### Problem
Count how many lines in the data below include "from". Answer with the number only.

### Available data

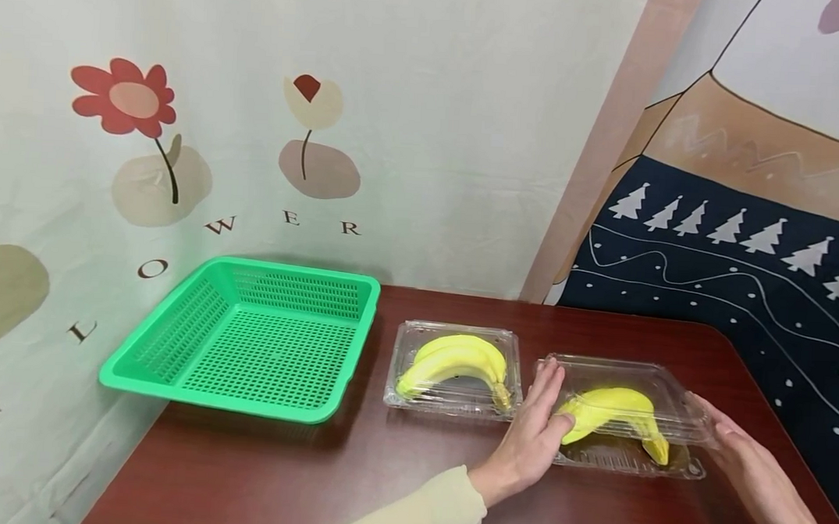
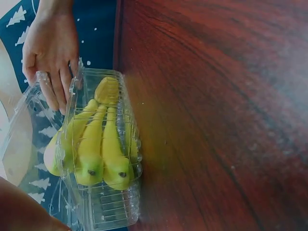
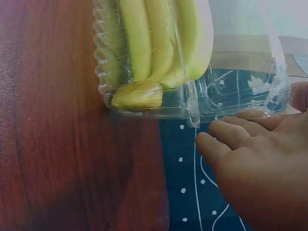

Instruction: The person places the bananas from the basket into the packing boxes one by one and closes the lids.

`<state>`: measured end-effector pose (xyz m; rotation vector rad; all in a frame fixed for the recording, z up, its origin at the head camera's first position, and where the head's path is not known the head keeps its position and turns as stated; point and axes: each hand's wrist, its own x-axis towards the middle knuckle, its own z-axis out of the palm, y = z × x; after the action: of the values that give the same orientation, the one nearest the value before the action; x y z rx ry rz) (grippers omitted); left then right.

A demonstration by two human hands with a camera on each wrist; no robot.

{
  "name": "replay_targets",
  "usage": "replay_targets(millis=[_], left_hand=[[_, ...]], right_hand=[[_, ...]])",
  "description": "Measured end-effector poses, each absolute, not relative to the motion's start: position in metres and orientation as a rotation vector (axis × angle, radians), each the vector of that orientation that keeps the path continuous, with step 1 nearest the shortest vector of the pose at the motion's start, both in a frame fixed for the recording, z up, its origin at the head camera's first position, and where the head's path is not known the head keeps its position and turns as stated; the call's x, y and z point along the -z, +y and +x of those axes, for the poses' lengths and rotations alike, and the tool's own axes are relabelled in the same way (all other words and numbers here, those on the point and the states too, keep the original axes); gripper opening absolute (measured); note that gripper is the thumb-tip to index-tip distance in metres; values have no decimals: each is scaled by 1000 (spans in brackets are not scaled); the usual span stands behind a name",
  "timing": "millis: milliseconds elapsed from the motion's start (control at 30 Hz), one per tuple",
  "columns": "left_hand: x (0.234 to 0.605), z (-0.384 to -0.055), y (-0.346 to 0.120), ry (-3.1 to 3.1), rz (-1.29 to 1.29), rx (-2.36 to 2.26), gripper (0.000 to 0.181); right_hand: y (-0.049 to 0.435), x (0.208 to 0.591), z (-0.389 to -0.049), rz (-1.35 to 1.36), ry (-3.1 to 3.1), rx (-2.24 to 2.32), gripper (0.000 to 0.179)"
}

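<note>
A clear plastic clamshell box [image 1: 629, 463] at the right of the table holds a bunch of yellow bananas [image 1: 613, 411]. Its lid [image 1: 615, 370] stands partly raised over the fruit. With fingers fairly straight, my left hand [image 1: 534, 435] touches the box's left side. On the opposite side, my right hand [image 1: 751, 464] has extended fingers against the lid's right edge. In the right wrist view, that hand's fingers [image 3: 231, 134] lie beside the lid rim, palm showing. The left wrist view shows only part of my left hand [image 2: 24, 211] at the lower left corner.
Left of my hands sits another clear box [image 1: 394, 386] with bananas [image 1: 457, 361] under a lid that looks closed. A green perforated basket [image 1: 344, 384] stands farther left on the dark red wooden table [image 1: 410, 480]. A printed curtain [image 1: 453, 138] hangs behind the table.
</note>
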<state>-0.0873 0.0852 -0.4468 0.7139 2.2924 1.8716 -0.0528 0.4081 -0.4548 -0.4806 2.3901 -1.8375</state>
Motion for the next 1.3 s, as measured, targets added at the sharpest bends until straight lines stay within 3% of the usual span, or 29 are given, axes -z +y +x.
replay_targets(millis=[167, 433, 800, 1067, 1300], left_hand=[[449, -85, 82, 2344, 779, -1794, 69], [453, -80, 80, 2425, 812, -1650, 69], [459, -70, 79, 2573, 877, -1427, 69], [469, -55, 78, 2544, 749, -1522, 71], [467, -56, 77, 2411, 582, -1636, 68]], right_hand=[[407, 456, -50, -230, 2446, 1694, 55], [408, 461, -47, -405, 2422, 1763, 55], [404, 464, -48, -193, 2520, 1567, 55], [411, 471, -44, -242, 2656, 1489, 52], [414, 478, -50, -353, 2474, 1698, 53]])
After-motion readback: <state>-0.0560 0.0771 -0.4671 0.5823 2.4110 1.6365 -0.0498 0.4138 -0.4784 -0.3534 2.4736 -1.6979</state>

### Task response
2